Kamunun elinde olan tüm üretim birimleri bir biçimde elden çıkarıldı. Şimdi sıra elde kalanlarda. Tarlalar, tarım araç ve makinaları, arsalar ağır ağır elden çıkarılacak. En kritik eşik, barınakların yani evlerin elden çıkarılma zorunluluğudur. Bu servet transferi; düşük gelir, işsizlik, pahalılık ve adaletsiz bölüşümle devam edecek. Madenci yağması meraların elden çıkmasına ve imar izinleri, arsaların birkaç spekülatörün eline geçmesine neden olacak. Finans kapital ağır ağır bütün varlıkların tek sahibi olacak(!) Aynı süreçte okuma ve sağlıkta özellerin payı hızla artacak. Okumanın güvencesi olan devlet sorumluluğu ve desteği yavaş yavaş azaltılırken; sosyal devlet tamamen yok edilecek. Kelimenin tam anlamıyla; “paran kadar sağlık”, “paran kadar eğitim” sürecine girilecek. Bu istenmeyenlerin en olumsuzu barınma sorunu olacak. Bu süreçte normal vatandaşların ev sahibi olmaları hayal olurken, ev sahiplerinin büyük bölümü de evlerini elden çıkarmak zorunda kalacak. Bütün bunlar farklı koşullarda ve farklı zaman dilimleri içinde olacak. Bu şekilde olacak olanlar, sorun ortaklığının ve çözüme yönelişin engeli olacak. Halk için olması gereken devlet önceliği sermayeye tanıyınca, tamamen sermayenin güdümüne girecek. Kimsesizlerin kimsesi olan cumhuriyet ortadan kaldırılacağı için, yığınlar çaresiz ve çözümsüz kalacak. Kelimenin tam anlamıyla egemenler ülkeye egemen olmuş olacak(!)

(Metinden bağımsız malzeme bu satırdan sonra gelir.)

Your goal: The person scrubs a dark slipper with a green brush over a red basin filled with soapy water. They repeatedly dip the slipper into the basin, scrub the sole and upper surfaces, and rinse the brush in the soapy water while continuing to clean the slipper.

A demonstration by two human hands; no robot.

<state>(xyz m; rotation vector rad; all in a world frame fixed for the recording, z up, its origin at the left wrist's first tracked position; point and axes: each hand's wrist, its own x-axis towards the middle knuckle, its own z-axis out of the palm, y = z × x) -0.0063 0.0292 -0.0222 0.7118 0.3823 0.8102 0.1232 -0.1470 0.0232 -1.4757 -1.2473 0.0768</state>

Sözün özü şu; bu olumsuz ve istenmeyen gidiş bir biçimde durdurulamaz ise, yığınlar geleceksiz kalacak! Toplumsal düşüşte “dip” olmadığı için, yoksulluğun eşlik ettiği yok oluşlar yaygın biçimde insanlarımızın kapısını çalacak. O zamana kadar barınacak bir yerleri ve arkasında kendilerini güvende hissedebilecekleri bir kapıları kalırsa…Bu görünen gelecek için tek çıkış, haklarına ve hukukuna sahip çıkarak örgütlenmektir. Yaşamın her alanında varlık sürdürme temelli örgütlenmelerin yaşama geçirilmesi, bir gereklilik olmanın da ötesinde kesinlikle kaçınılmazdır! Yaşamak ve varlığını sürdürmek için örgütlenmekten ve direnmekten başka seçenek yok!